Chez l'adversaire, deux Mes­serschmitt de la JG 3, touchés au combat, font des atterris­sages forcés près de Calais, tandis que deux autres ne ren­trent pas, avions perdus et pi­lotes tués.

À la JG 52 de Coquelles - Peuplingues, au soir du 26 août, il y a cinq absents, pi­lotes et appareils non rentrés.

- Le sergent Hartlieb a été tué au combat sur Ramsgate.

- Le sergent Bokel a été abattu en action sur Folkestone et fait prisonnier.

- Le caporal-chef Ma­lecki a été descendu en flammes sur Ramsgate, et cap­turé.

- L'adjudant Bacher, touché aussi à Ramsgate, s'est écrasé au Golf-club house de Sand­wich et a été fait prisonnier.

- Enfin, le Me 109 de l’adjudant Ziegler, poursuivi par les chas­seurs du squadron 610, est tombé en mer devant Douvres.

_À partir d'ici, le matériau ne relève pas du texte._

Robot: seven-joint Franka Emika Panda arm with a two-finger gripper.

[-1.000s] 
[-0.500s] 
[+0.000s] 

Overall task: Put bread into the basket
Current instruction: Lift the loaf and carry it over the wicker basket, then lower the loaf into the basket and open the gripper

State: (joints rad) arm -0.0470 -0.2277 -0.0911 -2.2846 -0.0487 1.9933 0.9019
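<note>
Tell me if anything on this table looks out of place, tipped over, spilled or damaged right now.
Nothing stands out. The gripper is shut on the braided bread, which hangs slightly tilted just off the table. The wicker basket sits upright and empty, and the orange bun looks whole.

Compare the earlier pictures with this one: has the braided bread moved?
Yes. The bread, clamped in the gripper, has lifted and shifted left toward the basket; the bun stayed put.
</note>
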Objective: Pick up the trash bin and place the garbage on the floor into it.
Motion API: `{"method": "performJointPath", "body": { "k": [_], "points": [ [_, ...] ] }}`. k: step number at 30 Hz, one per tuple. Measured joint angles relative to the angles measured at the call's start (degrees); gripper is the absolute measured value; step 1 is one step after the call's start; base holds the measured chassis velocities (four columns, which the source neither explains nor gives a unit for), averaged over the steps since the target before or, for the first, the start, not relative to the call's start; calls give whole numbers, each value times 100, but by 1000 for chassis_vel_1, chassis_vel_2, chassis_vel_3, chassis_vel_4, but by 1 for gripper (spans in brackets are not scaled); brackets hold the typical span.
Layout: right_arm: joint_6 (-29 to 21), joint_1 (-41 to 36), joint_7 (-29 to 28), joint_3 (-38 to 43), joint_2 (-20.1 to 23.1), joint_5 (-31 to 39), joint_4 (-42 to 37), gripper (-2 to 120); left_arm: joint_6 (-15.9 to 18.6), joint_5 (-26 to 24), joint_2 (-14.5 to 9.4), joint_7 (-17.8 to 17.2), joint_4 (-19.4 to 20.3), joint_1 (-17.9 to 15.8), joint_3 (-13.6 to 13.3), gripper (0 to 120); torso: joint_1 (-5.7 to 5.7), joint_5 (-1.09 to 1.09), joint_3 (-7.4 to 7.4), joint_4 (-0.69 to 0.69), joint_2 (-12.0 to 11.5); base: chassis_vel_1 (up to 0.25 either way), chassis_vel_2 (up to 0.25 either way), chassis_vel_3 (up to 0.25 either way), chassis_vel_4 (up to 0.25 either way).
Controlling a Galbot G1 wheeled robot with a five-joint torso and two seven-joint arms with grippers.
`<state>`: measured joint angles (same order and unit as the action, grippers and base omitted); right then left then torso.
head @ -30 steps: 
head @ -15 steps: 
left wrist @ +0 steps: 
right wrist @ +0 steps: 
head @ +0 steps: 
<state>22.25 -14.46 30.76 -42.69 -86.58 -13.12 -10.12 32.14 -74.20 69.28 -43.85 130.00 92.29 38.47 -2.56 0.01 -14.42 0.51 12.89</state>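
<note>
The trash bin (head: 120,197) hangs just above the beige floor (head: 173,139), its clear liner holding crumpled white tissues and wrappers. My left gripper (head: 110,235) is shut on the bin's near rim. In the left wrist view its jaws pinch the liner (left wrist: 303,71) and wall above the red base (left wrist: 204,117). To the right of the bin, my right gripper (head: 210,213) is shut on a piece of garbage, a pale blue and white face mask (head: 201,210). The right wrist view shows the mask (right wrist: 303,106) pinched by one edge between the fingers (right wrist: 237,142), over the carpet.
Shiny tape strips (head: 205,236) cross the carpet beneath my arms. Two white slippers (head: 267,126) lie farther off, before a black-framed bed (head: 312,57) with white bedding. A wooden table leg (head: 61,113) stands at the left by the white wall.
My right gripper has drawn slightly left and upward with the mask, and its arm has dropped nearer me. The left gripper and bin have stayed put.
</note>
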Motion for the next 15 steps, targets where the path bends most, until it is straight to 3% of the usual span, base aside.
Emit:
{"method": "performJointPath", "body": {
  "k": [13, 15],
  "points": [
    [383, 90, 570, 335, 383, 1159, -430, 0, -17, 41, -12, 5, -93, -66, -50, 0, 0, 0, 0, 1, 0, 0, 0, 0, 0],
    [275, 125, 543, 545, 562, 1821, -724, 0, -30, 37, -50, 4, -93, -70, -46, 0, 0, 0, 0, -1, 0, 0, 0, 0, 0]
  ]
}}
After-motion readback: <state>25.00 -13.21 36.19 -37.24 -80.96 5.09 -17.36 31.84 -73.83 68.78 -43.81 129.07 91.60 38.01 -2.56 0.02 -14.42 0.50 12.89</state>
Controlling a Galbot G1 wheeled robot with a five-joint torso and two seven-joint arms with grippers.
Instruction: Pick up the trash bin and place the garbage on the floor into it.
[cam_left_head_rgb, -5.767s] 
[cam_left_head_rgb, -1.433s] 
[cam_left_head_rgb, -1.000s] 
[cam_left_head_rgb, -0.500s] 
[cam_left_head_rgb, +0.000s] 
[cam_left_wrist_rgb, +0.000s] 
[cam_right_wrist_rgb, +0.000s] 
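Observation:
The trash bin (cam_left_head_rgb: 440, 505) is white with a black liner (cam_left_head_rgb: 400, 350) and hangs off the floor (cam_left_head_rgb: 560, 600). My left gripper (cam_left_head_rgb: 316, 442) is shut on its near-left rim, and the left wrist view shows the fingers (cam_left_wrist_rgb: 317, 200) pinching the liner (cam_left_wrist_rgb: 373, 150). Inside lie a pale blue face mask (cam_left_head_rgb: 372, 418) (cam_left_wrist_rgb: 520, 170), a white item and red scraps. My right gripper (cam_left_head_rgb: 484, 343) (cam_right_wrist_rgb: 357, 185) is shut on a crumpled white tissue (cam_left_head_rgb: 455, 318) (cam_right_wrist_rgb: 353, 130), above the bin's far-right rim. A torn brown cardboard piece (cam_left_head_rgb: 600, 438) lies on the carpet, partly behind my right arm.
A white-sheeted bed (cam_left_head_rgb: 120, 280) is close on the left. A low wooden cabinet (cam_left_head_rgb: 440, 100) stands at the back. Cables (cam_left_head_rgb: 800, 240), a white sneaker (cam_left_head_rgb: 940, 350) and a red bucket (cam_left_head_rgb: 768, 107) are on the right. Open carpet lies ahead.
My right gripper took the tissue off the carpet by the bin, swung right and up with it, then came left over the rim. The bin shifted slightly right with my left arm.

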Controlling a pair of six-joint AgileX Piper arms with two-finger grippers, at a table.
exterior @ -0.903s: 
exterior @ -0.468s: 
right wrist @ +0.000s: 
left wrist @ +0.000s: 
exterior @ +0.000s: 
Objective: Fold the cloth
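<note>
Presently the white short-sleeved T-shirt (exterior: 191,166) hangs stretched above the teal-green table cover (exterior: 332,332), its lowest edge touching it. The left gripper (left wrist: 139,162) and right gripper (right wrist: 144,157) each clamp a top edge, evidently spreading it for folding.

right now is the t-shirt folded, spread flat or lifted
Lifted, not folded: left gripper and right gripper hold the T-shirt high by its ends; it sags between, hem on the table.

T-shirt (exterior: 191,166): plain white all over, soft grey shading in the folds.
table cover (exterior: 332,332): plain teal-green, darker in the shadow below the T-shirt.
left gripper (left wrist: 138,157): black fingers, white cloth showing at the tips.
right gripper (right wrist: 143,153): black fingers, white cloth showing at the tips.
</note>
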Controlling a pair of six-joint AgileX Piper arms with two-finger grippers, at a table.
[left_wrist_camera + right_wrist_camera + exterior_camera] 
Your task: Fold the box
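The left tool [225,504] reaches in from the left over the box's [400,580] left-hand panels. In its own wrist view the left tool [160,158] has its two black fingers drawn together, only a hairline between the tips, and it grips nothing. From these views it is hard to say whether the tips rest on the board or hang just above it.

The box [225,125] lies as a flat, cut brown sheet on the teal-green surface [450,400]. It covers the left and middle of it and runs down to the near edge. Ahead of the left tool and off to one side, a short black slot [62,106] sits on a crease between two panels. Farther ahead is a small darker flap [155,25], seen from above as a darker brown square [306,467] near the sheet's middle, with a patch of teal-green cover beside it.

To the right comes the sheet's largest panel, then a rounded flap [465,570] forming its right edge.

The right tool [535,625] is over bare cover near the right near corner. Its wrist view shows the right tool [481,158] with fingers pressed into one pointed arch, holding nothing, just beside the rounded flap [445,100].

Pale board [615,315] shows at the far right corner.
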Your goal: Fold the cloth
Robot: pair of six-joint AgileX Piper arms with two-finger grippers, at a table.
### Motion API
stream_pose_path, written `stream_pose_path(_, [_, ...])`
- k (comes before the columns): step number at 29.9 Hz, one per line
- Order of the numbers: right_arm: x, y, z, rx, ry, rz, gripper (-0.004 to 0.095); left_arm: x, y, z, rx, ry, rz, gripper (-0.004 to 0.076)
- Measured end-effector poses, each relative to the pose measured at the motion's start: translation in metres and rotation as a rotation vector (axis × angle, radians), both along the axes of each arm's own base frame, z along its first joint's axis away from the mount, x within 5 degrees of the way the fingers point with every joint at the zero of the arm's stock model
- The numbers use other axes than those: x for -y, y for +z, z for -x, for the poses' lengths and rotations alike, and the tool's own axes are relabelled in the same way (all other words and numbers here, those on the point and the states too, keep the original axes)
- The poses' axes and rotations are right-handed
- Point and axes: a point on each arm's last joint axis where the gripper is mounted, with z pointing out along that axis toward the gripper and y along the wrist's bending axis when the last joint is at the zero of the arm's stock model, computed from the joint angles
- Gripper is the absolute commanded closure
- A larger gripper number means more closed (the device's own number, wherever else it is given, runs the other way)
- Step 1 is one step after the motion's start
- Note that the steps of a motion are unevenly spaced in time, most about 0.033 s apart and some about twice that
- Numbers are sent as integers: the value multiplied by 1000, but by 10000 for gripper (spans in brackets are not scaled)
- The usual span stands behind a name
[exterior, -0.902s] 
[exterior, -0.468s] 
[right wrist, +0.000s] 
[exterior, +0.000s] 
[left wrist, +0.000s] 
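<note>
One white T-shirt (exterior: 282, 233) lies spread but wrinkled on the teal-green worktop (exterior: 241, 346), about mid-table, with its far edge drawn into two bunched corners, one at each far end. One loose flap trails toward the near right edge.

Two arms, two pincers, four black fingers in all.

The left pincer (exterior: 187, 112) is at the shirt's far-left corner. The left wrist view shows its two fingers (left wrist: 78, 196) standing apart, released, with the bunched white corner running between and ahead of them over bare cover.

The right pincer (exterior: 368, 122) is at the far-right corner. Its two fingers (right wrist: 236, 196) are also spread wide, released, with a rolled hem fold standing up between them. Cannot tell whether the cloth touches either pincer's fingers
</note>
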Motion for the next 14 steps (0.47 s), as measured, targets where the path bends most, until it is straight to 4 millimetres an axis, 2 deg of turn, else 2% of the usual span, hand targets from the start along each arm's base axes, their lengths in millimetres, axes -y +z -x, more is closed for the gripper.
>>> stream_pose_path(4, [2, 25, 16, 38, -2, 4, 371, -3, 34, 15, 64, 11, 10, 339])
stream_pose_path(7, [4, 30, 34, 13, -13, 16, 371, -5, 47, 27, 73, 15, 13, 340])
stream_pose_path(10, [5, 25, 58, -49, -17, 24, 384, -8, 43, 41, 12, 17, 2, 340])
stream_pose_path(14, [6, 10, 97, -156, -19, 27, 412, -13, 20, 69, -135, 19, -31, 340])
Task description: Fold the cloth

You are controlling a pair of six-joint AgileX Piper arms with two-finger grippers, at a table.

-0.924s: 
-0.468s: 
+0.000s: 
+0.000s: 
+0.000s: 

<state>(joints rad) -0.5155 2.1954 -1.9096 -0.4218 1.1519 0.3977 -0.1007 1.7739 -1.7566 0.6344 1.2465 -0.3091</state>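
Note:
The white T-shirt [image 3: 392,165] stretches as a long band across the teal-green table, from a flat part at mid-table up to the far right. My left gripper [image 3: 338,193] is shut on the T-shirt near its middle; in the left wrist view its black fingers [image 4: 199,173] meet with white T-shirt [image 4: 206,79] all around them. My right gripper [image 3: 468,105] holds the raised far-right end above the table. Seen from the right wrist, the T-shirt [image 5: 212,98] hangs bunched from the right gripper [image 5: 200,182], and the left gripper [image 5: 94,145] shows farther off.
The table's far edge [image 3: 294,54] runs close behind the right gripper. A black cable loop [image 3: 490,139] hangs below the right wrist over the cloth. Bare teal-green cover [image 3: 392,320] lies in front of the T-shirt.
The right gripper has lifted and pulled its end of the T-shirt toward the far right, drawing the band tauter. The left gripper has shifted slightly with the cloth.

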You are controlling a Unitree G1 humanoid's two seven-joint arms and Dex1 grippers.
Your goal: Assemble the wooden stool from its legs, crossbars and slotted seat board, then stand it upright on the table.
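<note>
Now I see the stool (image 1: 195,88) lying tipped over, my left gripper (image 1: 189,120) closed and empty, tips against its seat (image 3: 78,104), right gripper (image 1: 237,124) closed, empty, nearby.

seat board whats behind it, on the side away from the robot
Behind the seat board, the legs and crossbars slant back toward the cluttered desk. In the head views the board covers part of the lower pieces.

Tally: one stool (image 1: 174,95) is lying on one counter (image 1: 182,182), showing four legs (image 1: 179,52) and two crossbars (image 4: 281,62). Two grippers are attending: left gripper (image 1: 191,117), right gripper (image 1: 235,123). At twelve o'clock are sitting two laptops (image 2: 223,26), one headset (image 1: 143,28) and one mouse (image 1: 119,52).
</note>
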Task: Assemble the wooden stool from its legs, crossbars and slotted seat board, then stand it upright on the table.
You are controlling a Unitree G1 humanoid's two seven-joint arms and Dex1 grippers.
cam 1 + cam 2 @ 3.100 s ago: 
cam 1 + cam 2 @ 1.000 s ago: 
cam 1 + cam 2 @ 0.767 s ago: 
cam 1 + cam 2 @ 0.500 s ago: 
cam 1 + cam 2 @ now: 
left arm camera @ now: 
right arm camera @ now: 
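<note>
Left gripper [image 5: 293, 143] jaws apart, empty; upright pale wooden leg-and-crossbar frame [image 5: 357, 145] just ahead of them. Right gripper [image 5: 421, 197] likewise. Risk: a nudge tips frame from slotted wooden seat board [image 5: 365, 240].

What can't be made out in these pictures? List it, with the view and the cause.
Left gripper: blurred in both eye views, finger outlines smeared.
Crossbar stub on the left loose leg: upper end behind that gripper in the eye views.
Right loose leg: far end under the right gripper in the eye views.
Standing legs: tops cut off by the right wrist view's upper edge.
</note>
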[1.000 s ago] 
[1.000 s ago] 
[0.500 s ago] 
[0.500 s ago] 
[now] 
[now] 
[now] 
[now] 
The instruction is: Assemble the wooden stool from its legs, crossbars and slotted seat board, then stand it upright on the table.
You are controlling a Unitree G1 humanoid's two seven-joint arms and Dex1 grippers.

Les Anglais furent les plus ra­pides pour repêcher Ziegler, qui prend la direction d'un camp de prisonniers.

Un bombardier Dornier Do 17, du 3ème staffel du KG 3, qui avait été touché par les chas­seurs anglais, s'écrase au sol en abordant la piste de Calais­-Marck. Il n'y a qu'un blessé dans l'équipage mais l'avion est irréparable.

Au total, les Allemands ont perdu 41 appareils contre 31 à la R.A.F., où l'on est cependant inquiet de voir diminuer le nombre de pilotes opération­nels, le remplacement des dis­parus s'avérant difficile, même en grattant les tiroirs. Quant aux pilotes en activité, les terri­bles fatigues qu'ils ont été ap­pelés à endurer et l'épuisement que leur valent des mois de tension et de constants efforts, commencent à marquer leurs jeunes visages, encore qu'ils ne semblent pas préoccupés par la situation et fassent preuve d'un riant optimisme.